PSA Peugeot Citroen (UG)’s wholly owned bank was cut to one level below investment grade by Moody’s Investors Service, which said the auto-financing unit can’t escape the European car-market contraction plaguing its parent.
The long-term rating on Banque PSA Finance’s debt was lowered by one step to Ba1 from Baa3, Moody’s said in a statement today. The outlook is stable, indicating the rating won’t be reduced again soon.
Peugeot, Europe’s second-largest carmaker, arranged last year for French state guarantees on as much as 7 billion euros ($9.1 billion) of Banque PSA Finance’s new bond sales, as well as 11.5 billion in refinancing, to maintain an investment grade for the unit at Moody’s. The division remains hampered by the vehicle sales drop at Paris-based Peugeot because its lending is restricted to the parent company’s brands, Moody’s said today.
“BPF’s rating is eventually constrained by its lack of business diversification and inherent credit linkages with its lower-rated industrial parent, as its activities are exclusively linked to those of PSA,” Guillaume Lucien-Baugas, an analyst at Moody’s in Paris, said in the statement.
Peugeot rose as much as 1.4 percent to 5.60 euros and was trading up 0.3 percent at 12:21 p.m. in Paris, reversing a decline of as much as 1.3 percent earlier in the day. The stock has gained 1.3 percent this year.
The carmaker’s group sales in France fell 19 percent in the first quarter. The Peugeot brand’s car registrations in Germany, Europe’s biggest economy, plunged 38 percent in the period, while the Citroen nameplate’s sales fell 27 percent. Europe’s car market is likely to shrink a sixth consecutive year in 2013 amid a recession in the region, with Peugeot predicting an industrywide drop of 3 percent to 5 percent.
Peugeot posted a 576 million-euro operating loss last year, when the company consumed an average 200 million euros a month in cash. Its earnings-restoration strategy includes eliminating 11,200 jobs in France, or 17 percent of its domestic workforce, and closing a car factory in Aulnay near Paris.
The carmaker allocated a board seat each to the French state and to labor representatives in return for the guarantees of the banking unit’s bond sales.
The European Union is reviewing the guarantees because of rules limiting state aid to private companies. It granted temporary approval in February to French government coverage of a 1.2 billion-euro debt sale. Those bonds aren’t affected by the downgrade today, Moody’s said.
The separate refinancing from Banque PSA Finance’s lenders includes an agreement in January on a 4.1 billion-euro five-year term loan and an extended 1.2 billion-euro revolving credit line.
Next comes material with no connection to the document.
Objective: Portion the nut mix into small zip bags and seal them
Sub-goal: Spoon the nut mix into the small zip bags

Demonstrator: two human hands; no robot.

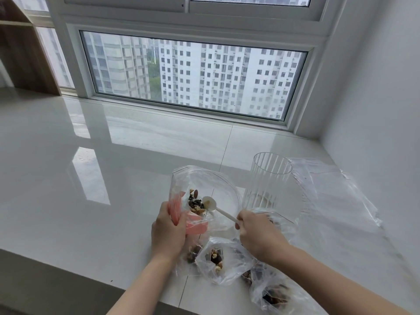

Peugeot Chief Financial Officer Jean-Baptiste de Chatillon said in March that the bank will begin offering savings accounts to raise funding for dealerships and other automotive operations.
The bank unit’s debt at Standard & Poor’s was cut in February to BB+, also the first junk grade, with a negative outlook. S&P grades Peugeot’s parent-company debt at three levels into junk while Fitch Ratings has it at four levels below investment grade.
Today’s move “is an automatic downgrading,” Pierre- Olivier Salmon, a Peugeot spokesman, said by phone. “Moody’s has put forward several positive elements, such as BPF’s high margins and the increase of its penetration rate. Thanks to the French government guarantee, the refinancing pool and a bank securitization program, BPF is now protected against any further downgrade.”